I sigh and rub my face.

I hope we can settle this quickly. I hate being left with misunderstandings. And this girl is under my skin...

***

The next morning, I get up early. Chase and I have an intensive training session today to prepare for the upcoming games, and for the scouts who will be coming to observe us.

When we”re on the ice, I focus on hockey and my thoughts take a back seat. The cold of the rink beneath my skates, the sound of the air whistling in my ears, the clash of the puck - everything feels familiar and in its rightful place.

Our movements are synchronized, our passes are precise, our shots are powerful. It”s still an incredible feeling. The tension of the previous weeks dissipates for a moment. The sweat beads on my forehead, my muscles are working hard, and that gives me a certain satisfaction.

After the workout, I feel exhausted, but in a good way. I decide to text Emily to see if she”s okay. The silence between us gnaws at me.

But... no reaction.

I”m about to give up hope when her answer arrives.

* I need time.

* Let me at least explain, Em. You don”t have my side of the story!

* Not yet, Liam.

* Don”t be fooled by what that girl said. Nothing was true!
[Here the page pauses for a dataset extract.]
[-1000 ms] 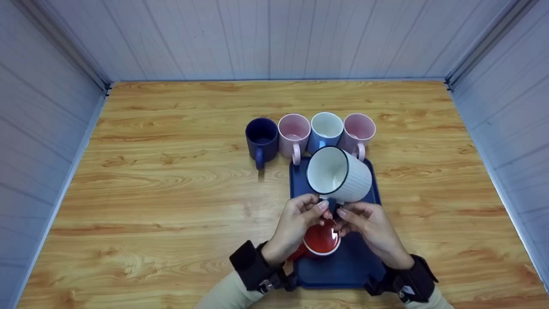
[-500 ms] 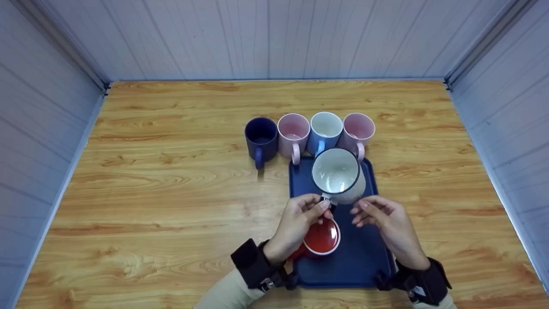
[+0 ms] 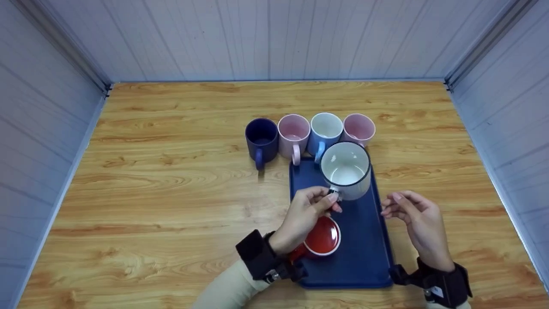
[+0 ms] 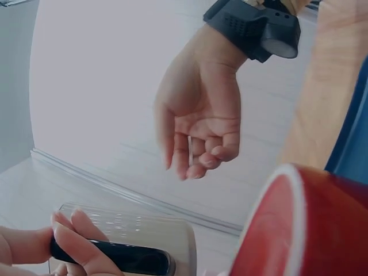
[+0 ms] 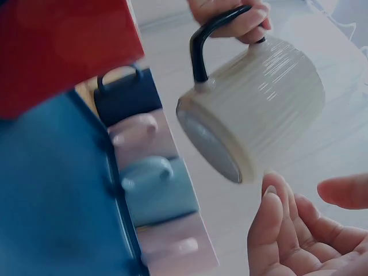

* Oh, I think there was a bit of truth, and it hurts. Of course, I knew that you”d had relations before

me, but it”s always funny when someone spits it in your face in such a crude way. That and

other things, she said... Anyway. Give me time.

I let out a sigh. It”s understandable that she needs to think about all this, but also unfair. She didn”t get my side of the story!

I wish I could reassure her, hold her close to me, and tell her that I simply love her.

***

I sit down in front of my computer, tense, to consult the results of my latest exams. My fingers tremble slightly, which is rather unheard of considering how little interest I had in my studies before.

Fuck, I did it!

The grades are unanimous, and I feel a new joy welling up inside me. It feels good to know that at least something in my life isn”t going wrong!

It”s all thanks to the hours I spent with Emily at the library when she patiently took the time to explain to me how to study better. Now, at least, I can see the fruits of all her efforts.

A bittersweet smile spreads across my face and I take a deep breath.

You”re on the right track, Liam.

With every new challenge in training and every successful exam, I feel I”m growing - both as a hockey player and as a person. I just wish I could share it with her...

I hope Emily realizes how much I”m working on myself, not just in my career or studies, but in our relationship as well. I want to prove to her that I”m a good man, that I care about her. Now she just has to accept seeing me.

As I check my cell phone with the urge to send Emily a message, I receive several notifications that suddenly darken my mood.

What the hell?

Several students have shared an article from the campus newspaper, tagging me. My heart suddenly starts beating faster when I read the subject in question.

The title alone gives me a shock.

‘A ROCKY ROAD TO THE NHL: LIAM SCOTT”S DARK PAST REVEALED.’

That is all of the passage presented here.